Hans Jäcker

Personal information
- Full name: Johannes Jäcker
- Date of birth: 20 November 1932
- Place of birth: Schwerte, Germany
- Date of death: 7 April 2013 (aged 80)
- Place of death: Stendal, Germany
- Position(s): Goalkeeper

Youth career
- 1949–1950: VfL Schwerte

Senior career*
- Years: Team / Apps / (Gls)
- 1950–1955: VfL Schwerte
- 1955–1956: 1. FC Köln
- 1956–1967: Eintracht Braunschweig / 265 / (0)

Managerial career
- 1968–1972: Eintracht Braunschweig (youth)
- 0000–1974: Leu Braunschweig

= Hans Jäcker =

German footballer (1932–2013)

Hans "Hennes" Jäcker (20 November 1932 – 7 April 2013) was a German football player.

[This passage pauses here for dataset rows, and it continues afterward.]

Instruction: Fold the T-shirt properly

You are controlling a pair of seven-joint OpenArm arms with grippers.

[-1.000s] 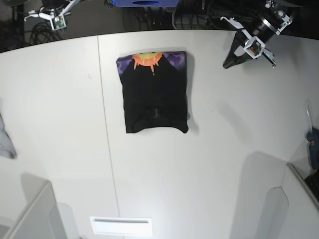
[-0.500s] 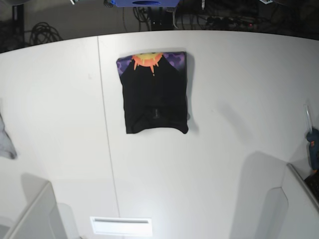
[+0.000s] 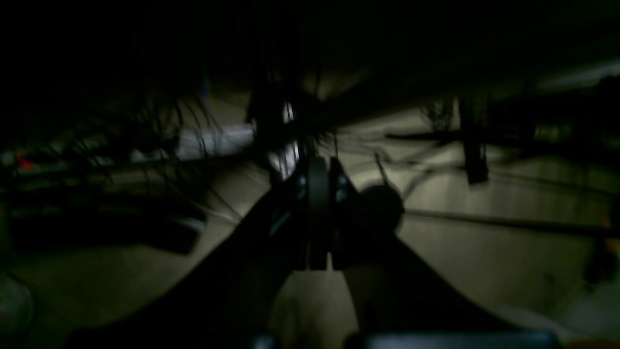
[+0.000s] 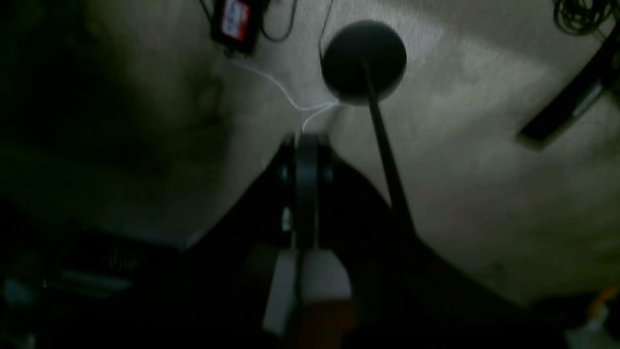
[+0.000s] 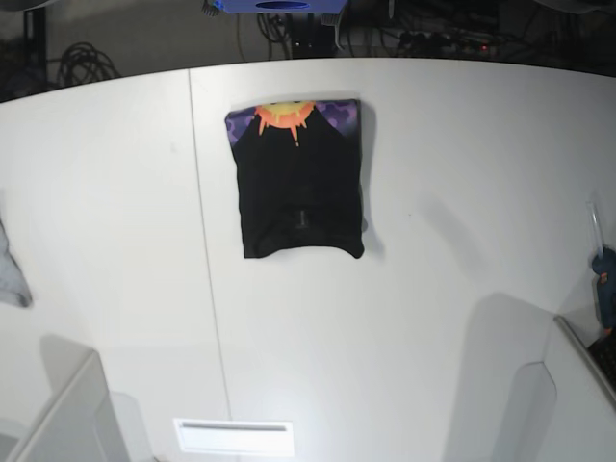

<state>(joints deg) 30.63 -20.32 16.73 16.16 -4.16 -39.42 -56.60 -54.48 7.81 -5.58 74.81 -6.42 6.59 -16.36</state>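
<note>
The T-shirt (image 5: pixel 299 188) lies folded into a neat black rectangle on the white table (image 5: pixel 433 192), toward its far middle. A strip of purple, orange and yellow print shows along its far edge. Neither arm appears in the base view. In the left wrist view my left gripper (image 3: pixel 317 167) is shut, its fingers pressed together over a dim floor with cables. My right gripper (image 4: pixel 306 143) is shut too, above carpet and a round black stand base (image 4: pixel 363 60). Nothing is held in either one.
A light-grey cloth (image 5: pixel 10 274) hangs at the table's left edge. A blue tool (image 5: pixel 604 289) sits at the right edge. A white slotted plate (image 5: pixel 234 436) lies near the front edge. Cables and a blue box (image 5: pixel 274 6) lie behind the table.
Both arms have left the base view: a second ago they hung at the far corners of the table. The T-shirt has not moved.
</note>
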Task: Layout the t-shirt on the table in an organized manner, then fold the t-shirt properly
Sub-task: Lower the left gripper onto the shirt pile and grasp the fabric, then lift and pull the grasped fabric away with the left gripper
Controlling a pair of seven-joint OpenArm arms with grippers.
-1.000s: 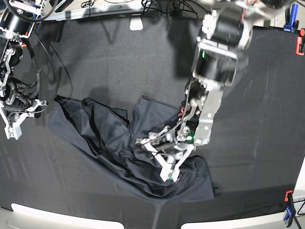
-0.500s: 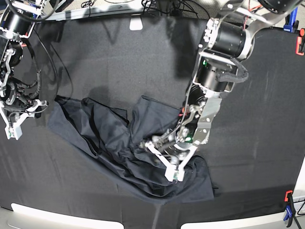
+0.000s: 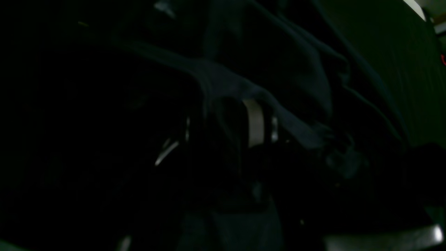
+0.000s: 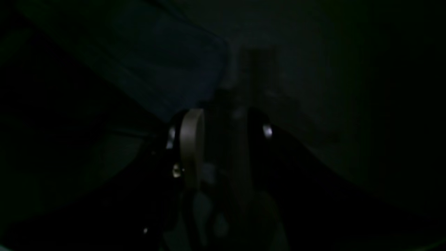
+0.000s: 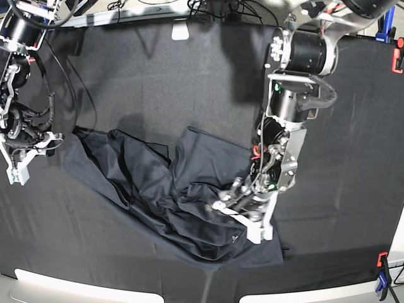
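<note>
1. I see the t-shirt (image 5: 170, 189) crumpled at the table's (image 5: 353, 158) centre, toward 6 o'clock.
2. My left gripper (image 5: 243, 221) pinches its fabric.
3. My right gripper (image 5: 17, 165), at 9 o'clock: I cannot tell its state.

Too dark in both wrist views to make out more than faint folds of the t-shirt (image 3: 264, 69) and dim metal glints. From the base view, impossible to tell whether the left gripper (image 5: 243, 221) pinches fabric or only rests on it. Right gripper (image 5: 16, 169) too small to judge; table (image 5: 158, 76) cut off at every edge.
</note>
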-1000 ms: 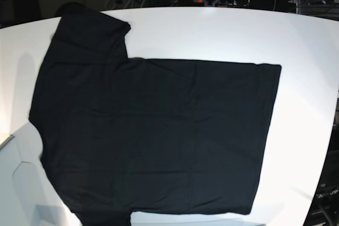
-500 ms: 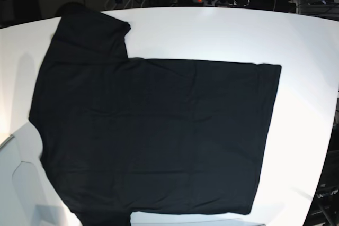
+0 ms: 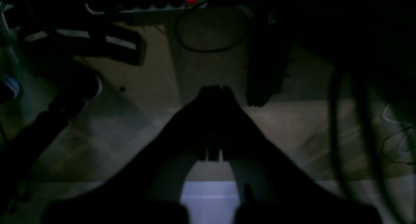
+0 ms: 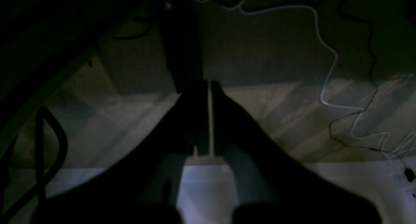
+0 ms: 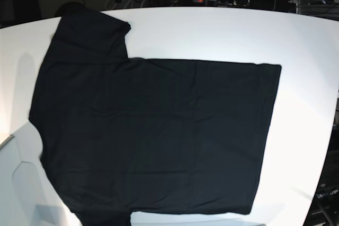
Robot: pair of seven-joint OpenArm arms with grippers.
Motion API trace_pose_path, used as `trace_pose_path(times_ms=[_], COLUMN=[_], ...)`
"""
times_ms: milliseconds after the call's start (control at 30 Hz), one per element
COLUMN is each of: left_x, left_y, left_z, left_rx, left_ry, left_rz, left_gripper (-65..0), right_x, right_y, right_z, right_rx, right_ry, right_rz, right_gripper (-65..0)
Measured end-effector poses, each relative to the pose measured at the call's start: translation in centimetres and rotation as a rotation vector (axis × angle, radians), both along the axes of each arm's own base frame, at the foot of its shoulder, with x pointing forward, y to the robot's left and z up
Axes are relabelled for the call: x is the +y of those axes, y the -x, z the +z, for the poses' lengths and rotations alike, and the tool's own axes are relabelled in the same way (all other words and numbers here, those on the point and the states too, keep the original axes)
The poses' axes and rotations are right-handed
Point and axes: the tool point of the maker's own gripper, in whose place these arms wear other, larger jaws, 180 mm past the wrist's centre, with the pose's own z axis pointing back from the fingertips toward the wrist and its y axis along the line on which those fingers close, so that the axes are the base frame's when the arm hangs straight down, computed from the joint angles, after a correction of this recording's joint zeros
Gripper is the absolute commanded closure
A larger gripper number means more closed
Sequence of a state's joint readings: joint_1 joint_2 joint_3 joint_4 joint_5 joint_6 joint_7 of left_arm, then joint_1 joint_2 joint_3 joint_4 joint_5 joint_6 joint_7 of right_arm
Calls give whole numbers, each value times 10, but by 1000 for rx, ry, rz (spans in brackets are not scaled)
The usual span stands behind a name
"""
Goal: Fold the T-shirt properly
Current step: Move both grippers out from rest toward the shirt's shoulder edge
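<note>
Cloth of the T-shirt (image 5: 153, 136) lies flat on the table (image 5: 222, 33), so the left claw (image 3: 214, 91) and right claw (image 4: 209, 85), both closed and empty, might pinch only one layer.

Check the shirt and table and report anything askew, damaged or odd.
Nothing stands out. The plain black short-sleeved cloth T-shirt lies spread flat and unfolded on the white table, with only faint wrinkles. No tear or spill shows.

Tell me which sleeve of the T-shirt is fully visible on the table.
The far sleeve of the T-shirt, at the base view's top left; the near sleeve is cut off by the bottom edge.
</note>
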State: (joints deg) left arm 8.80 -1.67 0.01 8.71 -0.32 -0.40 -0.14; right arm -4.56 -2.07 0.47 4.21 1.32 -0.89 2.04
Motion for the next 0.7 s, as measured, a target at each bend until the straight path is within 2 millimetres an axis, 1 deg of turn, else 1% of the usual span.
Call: trace_pose_path(times_ms=[100, 133, 167, 200, 233, 267, 300, 333, 367, 400, 433, 533, 567, 600, 633, 667, 700], left_x=[24, 31, 39, 46, 51, 55, 59, 58, 57, 54, 53, 54, 56, 58, 58, 59, 57], left_y=[13, 15, 18, 22, 24, 26, 27, 27, 27, 28, 30, 32, 30, 26, 18, 15, 4], left_z=[6, 9, 13, 18, 23, 29, 35, 41, 49, 57, 64, 92, 102, 113, 121, 130, 140], left_rx=[-9, -32, -45, -55, -75, -96, -113, -136, -162, -185, -200, -255, -273, -305, -340, -345, -393], left_ry=[-33, -43, -55, -65, -73, -75, -82, -77, -70, -59, -52, -36, -28, -22, -9, 4, 19], left_rz=[-10, -19, -27, -36, -46, -59, -64, -73, -81, -97, -104, -78, -58, -42, -45, -22, -35], left_gripper=[-1, -1, -1, -1, -1, -1, -1, -1, -1, -1, -1, -1, -1, -1, -1, -1, -1], right_x=[-1, -3, -4, -3, -3, -3, -2, -2, -3, -5, -7, -19, -23, -26, -28, -28, -30], right_y=[2, 3, 6, 23, 39, 57, 77, 94, 100, 97, 88, 36, 24, 21, 18, 31, 32], right_z=[2, 4, 6, 10, 15, 21, 28, 37, 44, 52, 60, 89, 100, 112, 121, 130, 139], right_rx=[-43, -70, -78, -44, -35, -33, 8, 32, 30, 4, -20, -196, -230, -250, -264, -205, -213], right_ry=[4, 8, 8, -1, -1, 0, -3, -4, -1, 2, 7, 28, 36, 43, 46, 45, 48], right_rz=[-15, -20, 8, 46, 18, 23, 21, 21, 19, 16, 15, 22, 25, 27, 26, 31, 33], right_gripper=[0, 0, 0, 0, 0, 0, 0, 0, 0, 0, 0, 0, 0, 0, 0, 0, 0])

He spent 11 years with Eintracht Braunschweig, including four seasons in the Bundesliga starting with the league's foundation in 1963.

After retiring as a player, Jäcker worked as a youth coach at Eintracht Braunschweig and for a time managed Regionalliga Nord side Leu Braunschweig. From 1980 to 1983 he also served as the president of Eintracht Braunschweig.